▶ [Exercise description]
Lines holding the string "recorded" are the ones to copy from this listing.
---- Given records
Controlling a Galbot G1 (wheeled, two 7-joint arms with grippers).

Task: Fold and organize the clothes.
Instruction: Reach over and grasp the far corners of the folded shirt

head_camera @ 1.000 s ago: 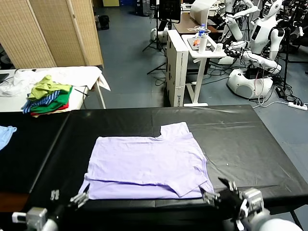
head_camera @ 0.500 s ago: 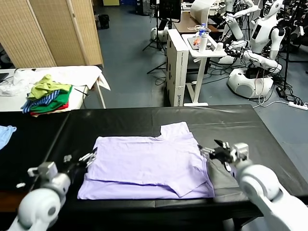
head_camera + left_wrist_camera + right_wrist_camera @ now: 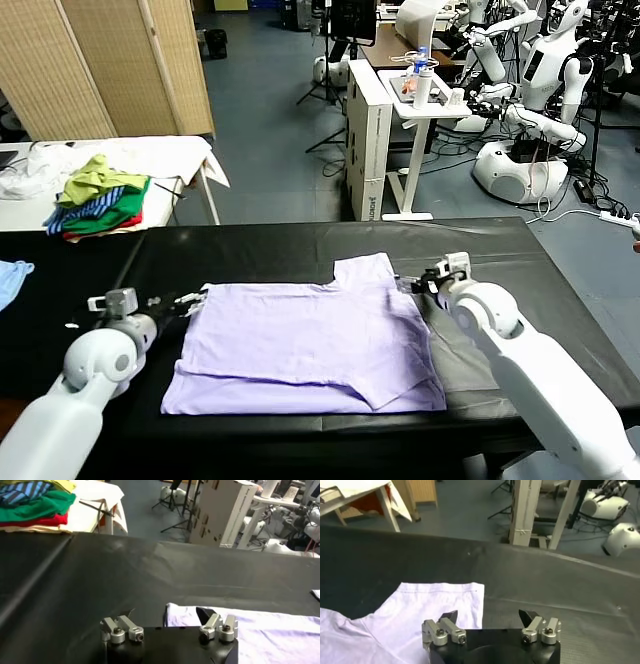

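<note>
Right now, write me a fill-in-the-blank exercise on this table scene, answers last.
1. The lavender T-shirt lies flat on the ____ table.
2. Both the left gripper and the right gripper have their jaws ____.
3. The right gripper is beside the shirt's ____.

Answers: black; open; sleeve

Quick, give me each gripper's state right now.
Left gripper: open, empty, at the T-shirt's far left corner.
Right gripper: open, empty, over its far right sleeve.

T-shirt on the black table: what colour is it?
Plain lavender T-shirt; best in the head view.
</note>
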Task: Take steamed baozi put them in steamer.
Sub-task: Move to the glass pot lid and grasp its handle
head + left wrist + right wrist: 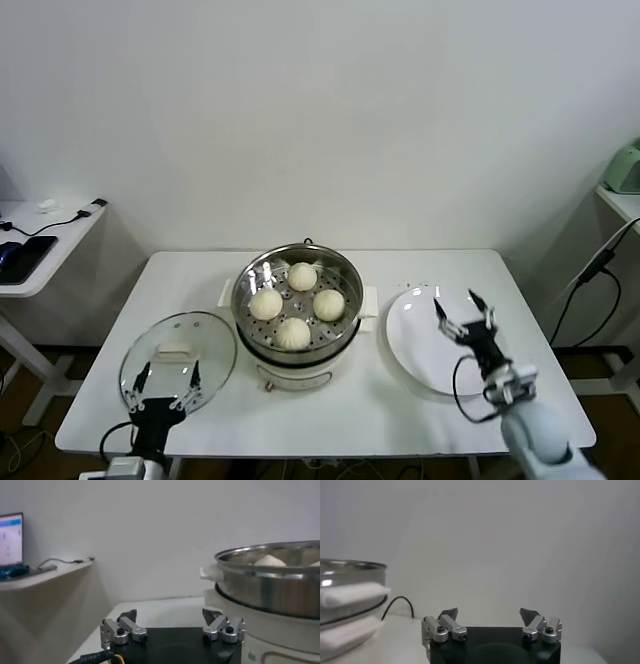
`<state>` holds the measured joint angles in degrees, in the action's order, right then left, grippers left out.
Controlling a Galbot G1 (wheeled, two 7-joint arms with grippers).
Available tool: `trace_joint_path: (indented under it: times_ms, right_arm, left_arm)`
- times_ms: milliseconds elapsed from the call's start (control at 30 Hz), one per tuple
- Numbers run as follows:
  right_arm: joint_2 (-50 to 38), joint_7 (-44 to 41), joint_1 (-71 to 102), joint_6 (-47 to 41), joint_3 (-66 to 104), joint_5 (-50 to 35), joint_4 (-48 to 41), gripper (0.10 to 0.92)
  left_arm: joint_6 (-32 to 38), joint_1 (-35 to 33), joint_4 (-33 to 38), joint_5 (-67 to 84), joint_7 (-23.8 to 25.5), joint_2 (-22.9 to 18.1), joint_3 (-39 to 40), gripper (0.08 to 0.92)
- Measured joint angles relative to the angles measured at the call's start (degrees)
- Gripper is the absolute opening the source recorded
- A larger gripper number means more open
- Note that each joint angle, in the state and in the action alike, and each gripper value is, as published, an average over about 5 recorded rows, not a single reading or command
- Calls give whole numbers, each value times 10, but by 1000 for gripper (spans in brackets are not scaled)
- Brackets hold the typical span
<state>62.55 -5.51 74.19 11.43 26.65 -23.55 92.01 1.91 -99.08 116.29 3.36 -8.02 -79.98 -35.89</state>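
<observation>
Several pale round steamed baozi (pixel 297 304) lie on the perforated tray inside the shiny steel steamer (pixel 252 273) at the table's middle. In the left wrist view the steamer (pixel 270 587) rises beside me with a baozi top (pixel 269 560) showing over its rim. My left gripper (pixel 166 377) hovers open and empty over the near edge of the glass lid, left of the steamer. My right gripper (pixel 463 309) stands open and empty over the white plate, right of the steamer. In the wrist views the left gripper (pixel 170 614) and right gripper (pixel 489 613) hold nothing.
A round glass lid (pixel 205 340) lies flat on the table's left part. A flat white plate (pixel 415 335) lies to the right with nothing on it. A side desk (pixel 40 250) with a cable stands at far left. A black cable (pixel 595 270) hangs at the right.
</observation>
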Motion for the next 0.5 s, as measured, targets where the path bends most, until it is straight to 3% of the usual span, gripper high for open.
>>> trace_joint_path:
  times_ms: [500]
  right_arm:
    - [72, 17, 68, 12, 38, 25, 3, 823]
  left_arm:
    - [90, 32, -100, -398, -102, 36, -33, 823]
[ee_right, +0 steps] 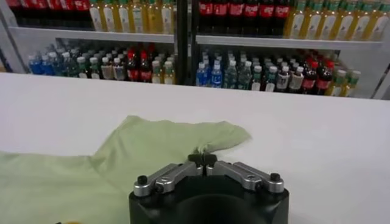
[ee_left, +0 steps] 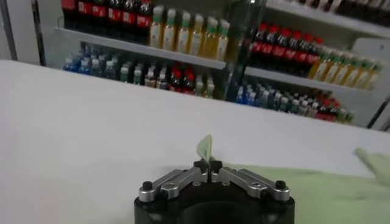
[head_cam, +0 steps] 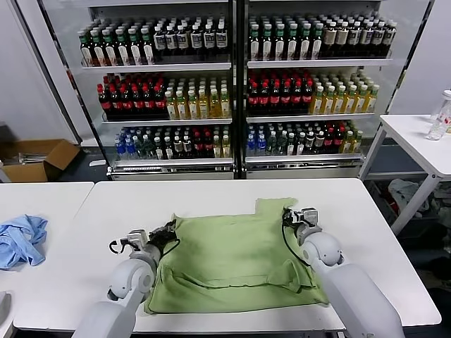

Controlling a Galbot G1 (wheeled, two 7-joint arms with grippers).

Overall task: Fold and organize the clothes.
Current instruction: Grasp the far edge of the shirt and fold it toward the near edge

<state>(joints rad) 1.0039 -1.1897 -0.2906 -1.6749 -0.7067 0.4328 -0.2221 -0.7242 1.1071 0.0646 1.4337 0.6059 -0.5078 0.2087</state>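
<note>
- Lying spread on the white counter (head_cam: 211, 193), the light green shirt (head_cam: 232, 260) is sitting near the robot, one sleeve (head_cam: 271, 206) reaching toward the far side.
- Sitting on the neighbouring counter far to the left, a light blue cloth (head_cam: 21, 239) is staying out of this step.
- Working at the shirt's left far corner, the left hand (head_cam: 161, 234) is pinching together on a small peak of green fabric, seen poking up between its fingertips (ee_left: 200, 164).
- Working at the right far edge beside the sleeve, the right hand (head_cam: 297, 216) is clamping together on the shirt's edge too.
- Doing this fold well probably means lifting both corners evenly, keeping the cloth taut between them and carrying it toward the near hem without dragging the lower layer.
</note>
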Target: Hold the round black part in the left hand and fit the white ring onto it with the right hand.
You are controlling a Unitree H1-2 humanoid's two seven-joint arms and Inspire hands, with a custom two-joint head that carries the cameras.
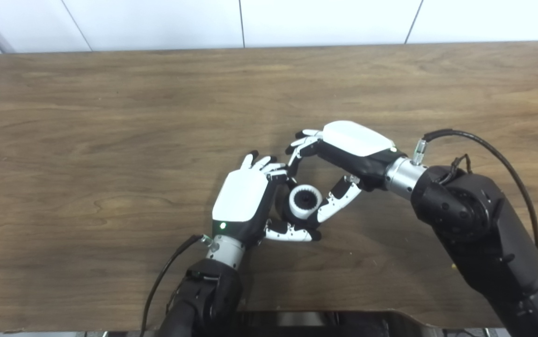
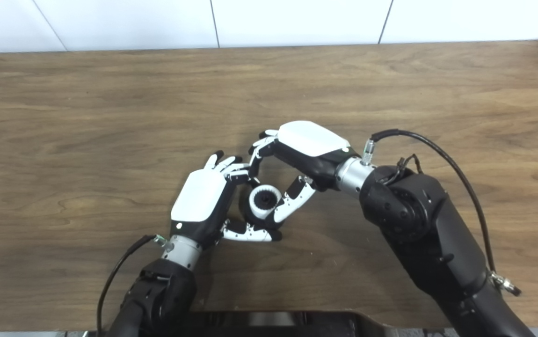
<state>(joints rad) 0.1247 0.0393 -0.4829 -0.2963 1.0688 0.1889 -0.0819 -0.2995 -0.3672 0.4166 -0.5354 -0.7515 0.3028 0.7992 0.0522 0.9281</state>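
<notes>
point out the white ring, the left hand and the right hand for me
white ring (image 1: 305,201), left eye view, on its white rim.
left hand (image 1: 241,196), left eye view, on its white back cover.
right hand (image 2: 313,139), right eye view, on its white back cover.

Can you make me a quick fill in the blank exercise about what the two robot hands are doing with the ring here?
1. The white ring sits on a round part whose color is ____.
2. That round black part is held by the ____ hand.
3. The hands work above a table made of ____.

Missing words: black; left; wood
</notes>
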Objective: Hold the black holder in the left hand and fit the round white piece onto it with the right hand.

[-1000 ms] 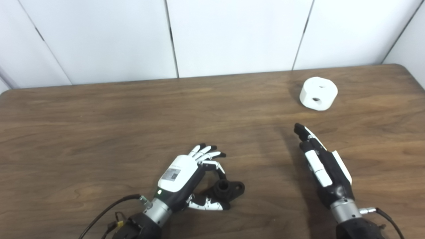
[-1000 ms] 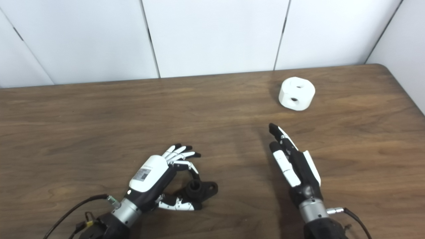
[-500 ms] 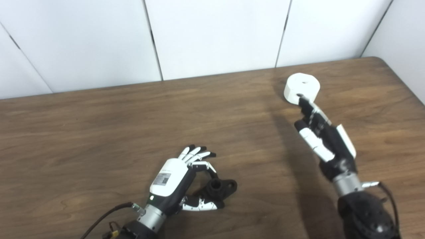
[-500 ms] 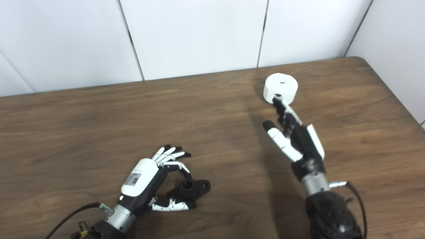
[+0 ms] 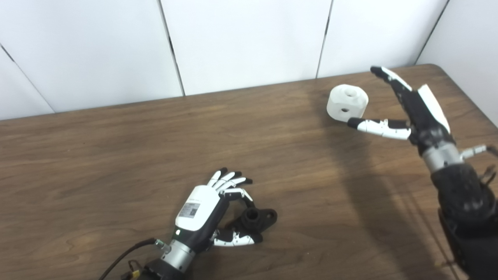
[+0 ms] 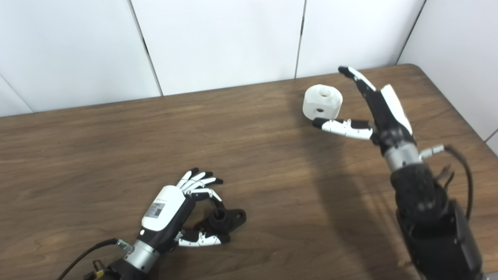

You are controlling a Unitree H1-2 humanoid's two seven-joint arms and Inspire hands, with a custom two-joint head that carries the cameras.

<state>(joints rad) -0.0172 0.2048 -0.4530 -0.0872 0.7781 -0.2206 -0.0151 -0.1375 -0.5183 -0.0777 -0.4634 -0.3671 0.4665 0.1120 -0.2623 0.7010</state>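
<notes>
We've swung our right arm far out across the brown wood-grain table [image 5: 116, 147] — a second ago the right hand [image 5: 412, 112] hung well short of the round white plastic piece [image 5: 347, 102], and now it sits just beside it, on its right. The hand is spread wide and holding nothing: the long fingers reach past the piece's far side, the thumb [image 5: 375, 126] stretches under its near edge, so the piece lies in the gap between them, not yet gripped. By our reckoning, a closing squeeze comes next.

Down by our left hand [image 5: 202, 208] nothing has stirred — the fingers curl loosely around the small black plastic holder [image 5: 255, 218], which rests on the table against the thumb. Whether that counts as a firm grip, we cannot tell; it isn't lifted yet.
</notes>
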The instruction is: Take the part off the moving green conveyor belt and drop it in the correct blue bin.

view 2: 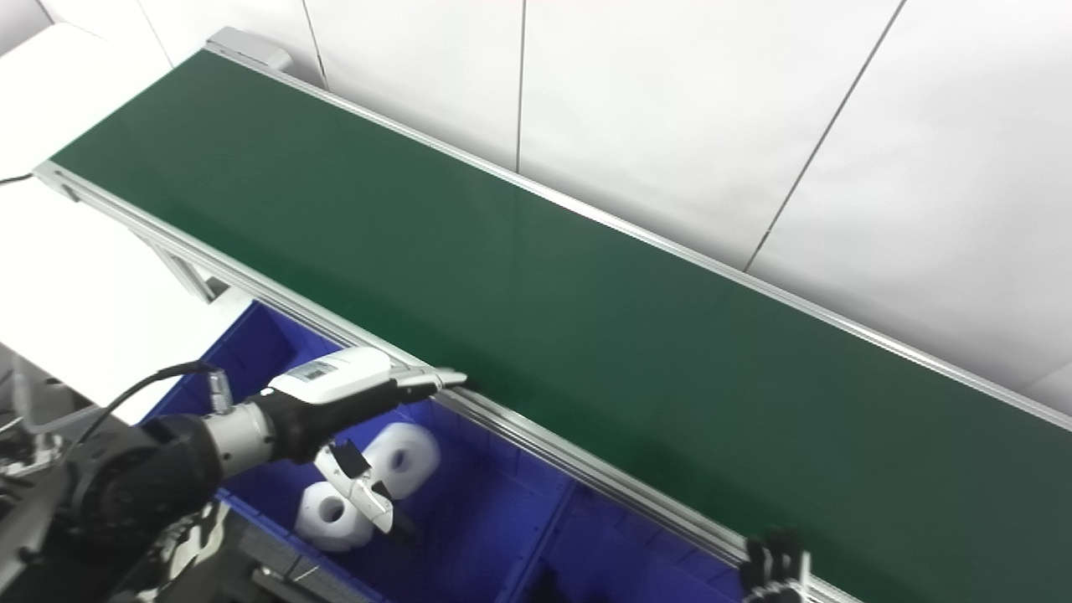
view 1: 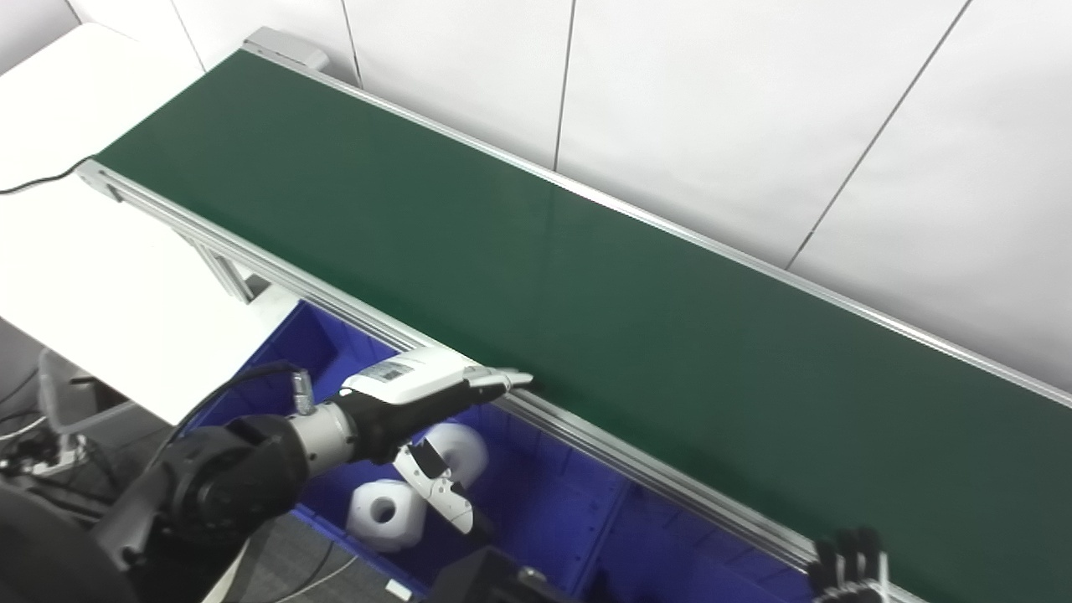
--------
▶ [Reply]
- Gripper is the absolute opening the source recorded
- Note that each joint angle, in the state and in the action alike, and each gripper value is, as published, an average over about 5 recorded rows, not a single reading or command

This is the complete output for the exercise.